Sustainability and the Scientific Method? What We Were Shocked to Learn

After spending the past year researching corporate sustainability and the “ESG” market in general, I need to caution myself on making sweeping statements of fact which come from a moderately-informed place inside my head.  Statements like “all this focus on ESG now is amazing” does a disservice to those who have been pushing corporate sustainability and diversity forward for the past 15+ years (See also: Christy Cook).  It reminds me of the startup parable of the “5 year overnight success story”.  It’s only recently where the masses, including myself, have taken notice of the importance of sustainability, diversity and governance issues and how much of the groundwork has already been laid.  However we are still far from what anyone would call a success.

My background is predominantly shaped by Finance, having worked at an inter-dealer broker for years before developing trading platforms for Foreign Exchange options and Insurance Linked Securities.  Both products are very complex, multi-dimensional asset classes which can be tricky to transact electronically, especially years back.  These experiences have formed a way of viewing data, for better or worse, which still dominates how I process the world around me. 

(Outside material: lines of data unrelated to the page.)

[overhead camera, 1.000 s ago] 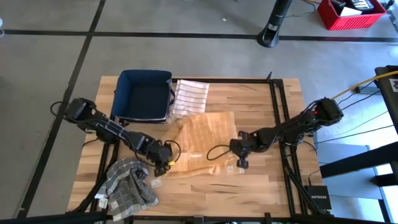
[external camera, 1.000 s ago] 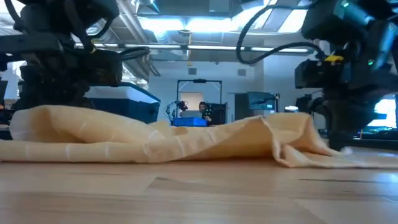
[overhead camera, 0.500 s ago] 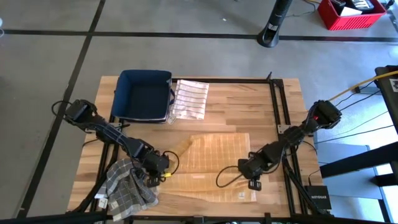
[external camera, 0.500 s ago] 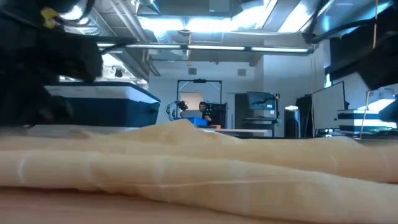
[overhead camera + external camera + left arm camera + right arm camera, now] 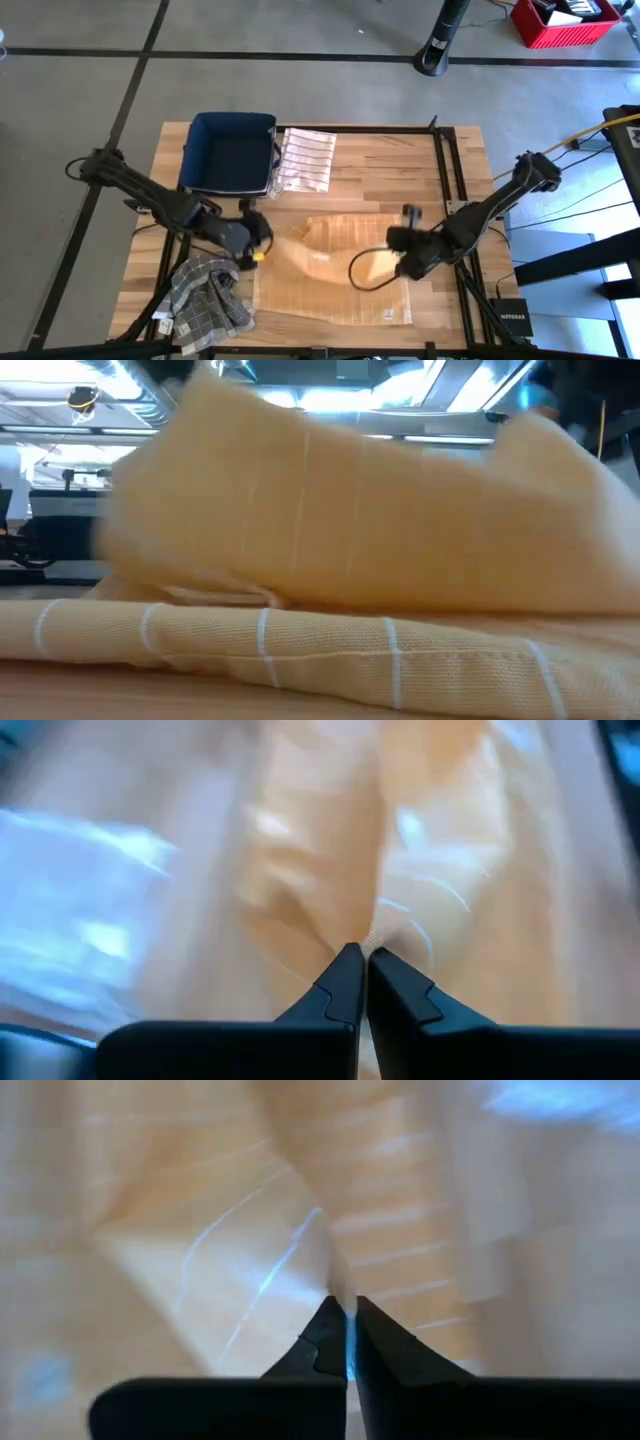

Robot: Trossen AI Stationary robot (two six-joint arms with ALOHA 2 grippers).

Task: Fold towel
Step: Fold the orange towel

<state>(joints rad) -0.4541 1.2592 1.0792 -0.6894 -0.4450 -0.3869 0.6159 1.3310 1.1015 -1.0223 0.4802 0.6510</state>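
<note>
Tools (image 5: pixel 358 958) (image 5: pixel 340 1315) pinch towel (image 5: pixel 330 280), wrist views confirm.

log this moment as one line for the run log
task: fold towel | left gripper: shut on tan towel | right gripper: shut on tan towel | towel: edge lifted above table, partly flat

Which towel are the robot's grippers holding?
The tan towel in the table's middle, pinched by the left gripper and right gripper. The striped white towel and grey checked towel lie untouched.
</note>
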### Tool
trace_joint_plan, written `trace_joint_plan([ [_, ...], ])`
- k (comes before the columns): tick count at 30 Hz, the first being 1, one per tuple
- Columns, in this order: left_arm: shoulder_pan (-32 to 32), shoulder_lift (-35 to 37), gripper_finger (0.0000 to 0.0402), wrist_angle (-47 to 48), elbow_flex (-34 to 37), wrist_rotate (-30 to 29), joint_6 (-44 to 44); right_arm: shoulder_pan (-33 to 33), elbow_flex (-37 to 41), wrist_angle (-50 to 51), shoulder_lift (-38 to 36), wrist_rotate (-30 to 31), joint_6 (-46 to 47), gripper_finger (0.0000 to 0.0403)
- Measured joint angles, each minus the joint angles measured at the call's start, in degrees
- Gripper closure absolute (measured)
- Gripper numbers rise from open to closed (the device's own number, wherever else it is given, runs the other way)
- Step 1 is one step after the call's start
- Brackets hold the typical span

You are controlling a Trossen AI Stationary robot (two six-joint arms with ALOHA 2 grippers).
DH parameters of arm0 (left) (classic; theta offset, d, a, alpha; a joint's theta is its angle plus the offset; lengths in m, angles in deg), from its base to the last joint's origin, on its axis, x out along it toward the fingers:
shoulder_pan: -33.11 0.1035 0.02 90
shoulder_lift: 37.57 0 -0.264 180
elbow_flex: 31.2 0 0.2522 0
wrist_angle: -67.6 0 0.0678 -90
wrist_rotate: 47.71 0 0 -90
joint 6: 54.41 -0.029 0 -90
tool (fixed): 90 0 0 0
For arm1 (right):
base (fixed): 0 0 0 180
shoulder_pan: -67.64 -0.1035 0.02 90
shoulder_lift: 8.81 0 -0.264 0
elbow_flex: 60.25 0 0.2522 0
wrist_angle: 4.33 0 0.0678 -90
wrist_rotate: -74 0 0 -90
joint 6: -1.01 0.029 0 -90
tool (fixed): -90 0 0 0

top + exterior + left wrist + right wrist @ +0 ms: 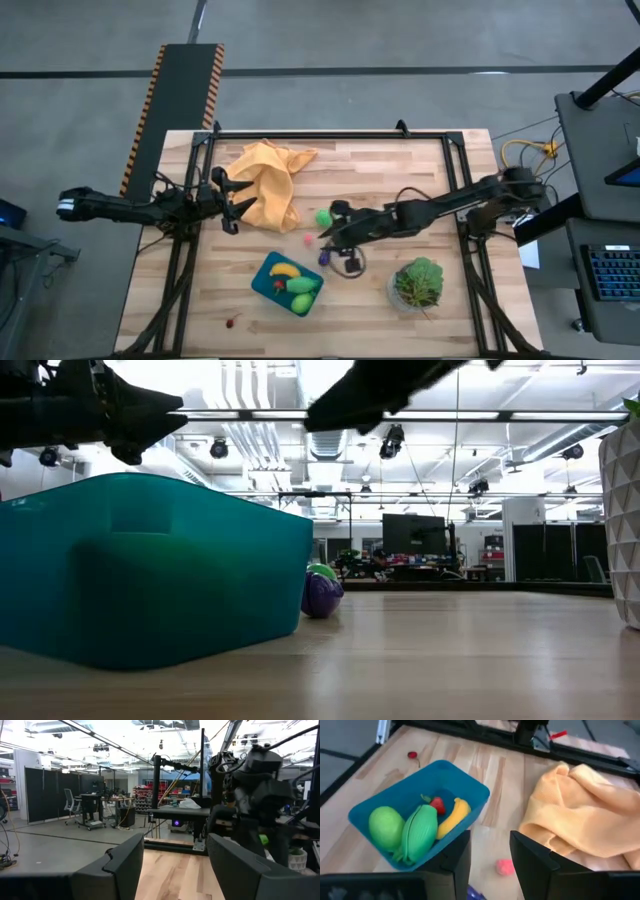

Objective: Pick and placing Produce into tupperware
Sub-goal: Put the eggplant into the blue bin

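Bright workshop, grey floor [400, 40]

purple eggplant [476, 893] cut off by frame edge just below right gripper [490, 865]; in the low view, tupperware [150, 575] hides its contents.

banana [453, 817] in tupperware [262, 283] | cloth [268, 182] behind | plant [418, 282] right
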Motion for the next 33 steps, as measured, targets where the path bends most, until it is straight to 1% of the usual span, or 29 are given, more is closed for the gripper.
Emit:
trace_joint_plan([
  [5, 0.0, -0.4, 0.0196, -0.2, 0.0, 0.0, 0.0, 0.0, 7.3, -1.9, -6.3, 0.0, -0.8, 0.0273],
  [7, 0.0, -0.6, 0.0196, -0.2, 0.0, 0.0, 0.0, 0.0, 8.5, -1.7, -7.3, 0.0, -2.3, 0.0267],
  [9, 0.0, -0.6, 0.0196, -0.2, 0.0, 0.0, 0.0, -0.1, 8.7, -1.7, -7.9, -0.5, -2.7, 0.0251],
  [12, 0.0, -0.7, 0.0196, -0.2, 0.0, 0.0, 0.0, -0.3, 6.8, 2.2, -7.9, -1.6, -2.6, 0.0206],
  [17, 0.0, -0.8, 0.0196, -0.2, 0.0, 0.0, 0.0, -0.4, -0.4, 12.6, -4.2, -1.3, -2.1, 0.0108],
  [19, 0.0, -0.8, 0.0196, -0.2, 0.0, 0.0, 0.0, -0.6, -3.6, 17.4, -1.5, -1.3, -4.5, 0.0077],
  [21, 0.0, -0.8, 0.0196, -0.2, 0.0, 0.0, 0.0, -0.7, -7.0, 21.5, 1.3, -1.3, -8.0, 0.0057],
  [23, 0.0, -0.7, 0.0196, -0.2, 0.0, 0.0, 0.0, -0.7, -9.9, 24.3, 4.1, -1.3, -9.0, 0.0048],
  [25, 0.0, -0.7, 0.0196, -0.2, 0.0, 0.0, 0.0, -0.7, -12.6, 26.2, 6.6, -1.3, -9.0, 0.0048],
  [28, 0.0, -0.7, 0.0196, -0.2, 0.0, 0.0, 0.0, -0.7, -15.7, 29.3, 9.9, -1.5, -10.1, 0.0059],
  [31, 0.0, -0.7, 0.0196, -0.2, 0.0, 0.0, 0.0, -0.7, -17.3, 30.0, 13.0, -1.6, -10.6, 0.0071],
  [33, 0.0, -0.7, 0.0196, -0.2, 0.0, 0.0, 0.0, -0.7, -17.7, 30.3, 14.5, -3.5, -11.6, 0.0075],
])
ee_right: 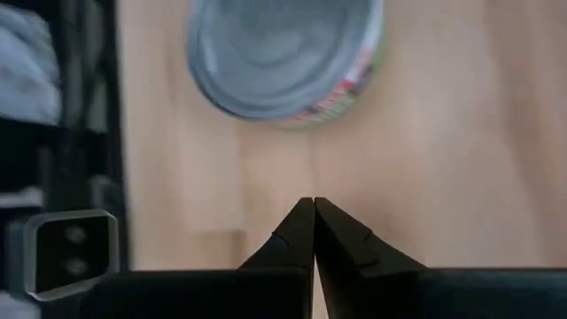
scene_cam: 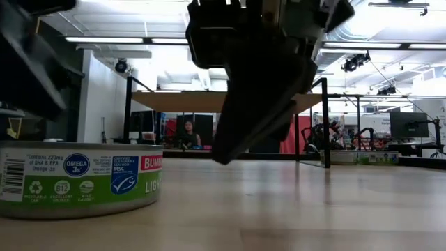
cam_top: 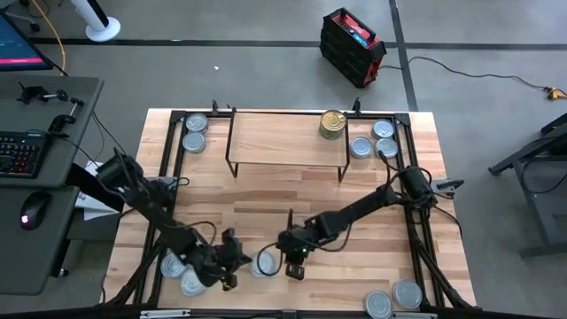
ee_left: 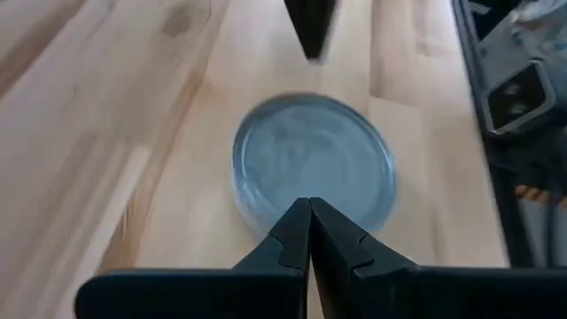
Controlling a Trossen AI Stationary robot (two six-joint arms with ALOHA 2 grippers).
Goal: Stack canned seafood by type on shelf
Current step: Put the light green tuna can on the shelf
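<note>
I am the robot with two dark arms at a wooden table [cam_top: 266,213]. My right gripper [cam_top: 295,266] hangs low over the near middle of the table. Its two fingers are pressed together and hold nothing. A silver tin [cam_top: 265,262] lies flat on the wood just beside it, on the side toward my left arm. From my right wrist I see that tin [ee_right: 288,53] ahead of my fingertips, with bare wood in between.

My left gripper [cam_top: 232,270] is on the other side of the same tin. Its fingers are pressed together too and hold nothing. From my left wrist, the tips sit right at the edge of the tin [ee_left: 314,164]; I cannot tell if they touch it.

The shelf [cam_top: 288,137] stands at the far middle of the table. One gold tin [cam_top: 332,124] sits on its right end.

More silver tins wait on the table: two at the far left corner [cam_top: 195,131], three at the far right corner [cam_top: 374,140], two by my left arm near the front [cam_top: 182,273], and two at the near right corner [cam_top: 394,299].
</note>
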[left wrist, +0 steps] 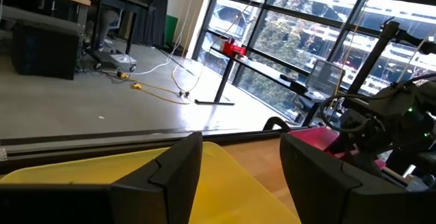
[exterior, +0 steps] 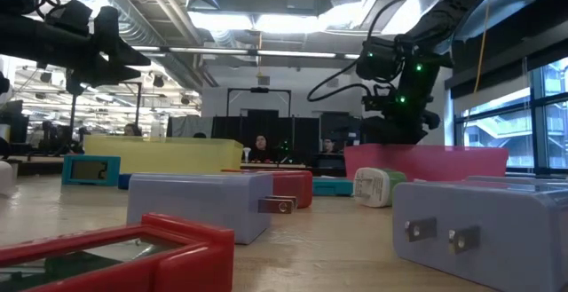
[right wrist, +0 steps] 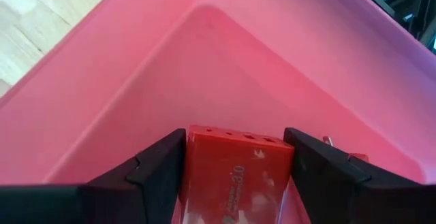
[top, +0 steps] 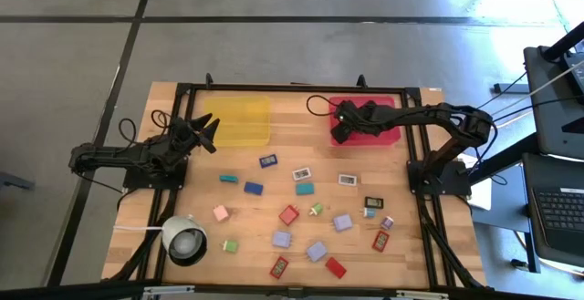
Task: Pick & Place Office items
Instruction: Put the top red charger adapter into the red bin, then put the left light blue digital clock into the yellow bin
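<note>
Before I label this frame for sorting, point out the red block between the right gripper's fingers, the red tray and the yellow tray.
red block [right wrist: 235, 176]: right wrist view, middle of its top face.
red tray [right wrist: 211, 60]: right wrist view, bare floor.
yellow tray [top: 242, 122]: high view, bare middle.

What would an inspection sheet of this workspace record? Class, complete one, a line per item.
Surface: wooden table, dark frame round it.
Job's things: small coloured office items scattered mid-table; yellow tray and red tray at the far edge.
Clutter: white cylinder near the left front corner.
Grippers: left pincer open, empty, beside the yellow tray; right pincer over the red tray, a red block between its fingers.
Cables: black loops at both arm bases.
Surroundings: laptop at right; people seated behind the table.
</note>
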`<state>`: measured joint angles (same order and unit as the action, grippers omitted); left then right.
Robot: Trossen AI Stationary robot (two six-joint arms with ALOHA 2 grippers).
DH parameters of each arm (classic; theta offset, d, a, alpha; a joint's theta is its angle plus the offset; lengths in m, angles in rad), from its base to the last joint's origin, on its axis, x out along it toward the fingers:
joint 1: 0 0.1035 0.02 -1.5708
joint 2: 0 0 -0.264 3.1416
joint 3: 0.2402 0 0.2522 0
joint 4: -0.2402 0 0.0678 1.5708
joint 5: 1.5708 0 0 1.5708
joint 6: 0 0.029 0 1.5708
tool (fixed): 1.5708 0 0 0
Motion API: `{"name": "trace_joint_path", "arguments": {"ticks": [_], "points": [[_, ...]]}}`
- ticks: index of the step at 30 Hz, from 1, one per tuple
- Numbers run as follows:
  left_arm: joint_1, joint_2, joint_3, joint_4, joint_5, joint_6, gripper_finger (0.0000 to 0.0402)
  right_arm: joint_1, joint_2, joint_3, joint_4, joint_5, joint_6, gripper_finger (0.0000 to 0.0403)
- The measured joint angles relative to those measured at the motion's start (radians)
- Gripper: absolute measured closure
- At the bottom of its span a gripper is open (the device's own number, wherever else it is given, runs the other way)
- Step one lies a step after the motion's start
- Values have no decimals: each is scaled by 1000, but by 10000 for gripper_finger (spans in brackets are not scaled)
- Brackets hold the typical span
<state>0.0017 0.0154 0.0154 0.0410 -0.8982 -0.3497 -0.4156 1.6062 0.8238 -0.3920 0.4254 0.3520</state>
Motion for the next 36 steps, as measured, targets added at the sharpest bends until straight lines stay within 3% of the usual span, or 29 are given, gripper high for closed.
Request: {"name": "trace_joint_path", "arguments": {"ticks": [9, 15, 20, 24, 30, 33, 36], "points": [[0, 0, 0, 51, 14, 154, 205, 0, -2, 0, -1, 1, 0, 93], [0, 0, 0, 172, 134, 250, 184, 0, -94, 0, -8, 1, -24, 88], [0, 25, 17, 133, 253, 230, 153, 0, -231, 0, -29, 4, -23, 96], [0, 102, 18, 143, 344, 220, 139, 6, -316, 1, -32, 4, -20, 101], [0, 251, 39, 118, 341, 168, 137, 8, -369, 1, -31, 4, -20, 101], [0, 341, 103, 36, 360, 144, 137, 8, -369, 1, -32, 4, -19, 101], [0, 440, 195, -120, 476, 90, 137, 8, -364, 1, -37, 4, -7, 102]]}}
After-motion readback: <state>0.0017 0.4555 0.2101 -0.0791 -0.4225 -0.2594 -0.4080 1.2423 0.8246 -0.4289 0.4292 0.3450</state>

One aspect of the financial services industry in which I was spoiled is the uniformity, standardization and normalization of data that leads to a “common language” we can all speak.  Accepted protocols have been around for decades and are the lingua franca of the global financial markets.  This is the essential ingredient in minimizing costs, maximizing efficiencies and increasing transparency.

When we started down the path of vranda, we followed a plan which would make any 6th grade science teacher proud:

  • We posed many internal questions on the current state of the ESG market at large corporates
  • Christy and Brian mined their Rolodex to set up calls so we could learn from the source
  • Assumptions were made and a hypothesis was formed
  • After weeks of internal analysis, predictions were made and then tested against the same audience in a second round of calls
  • We iterated on some of our conclusions and this was the dawn of the vranda platform

We identified core deficiencies in the current solutions marketplace, especially when we narrowed our focus on small to mid-sized enterprises (annual revenue between $50m-$350m) which are part of a larger supply chain. At best ESG data was being tracked on desperate spreadsheets or non-collaborative siloed software, at worst we were just shown some utility bills and told that’s the extent of their “tracking”.  In every aspect, data integrity was questioned, buy-in from stakeholders non-existent and reporting lag-time long enough to make the actual reports expired upon publishing.

The details of our solution will be the subject of another blog post, however we are emboldened and excited by the progress of our engineering team in a few short months.  Our beta launch is on track for the end of Q1 with expectations of a global rollout shortly after client onboarding is completed.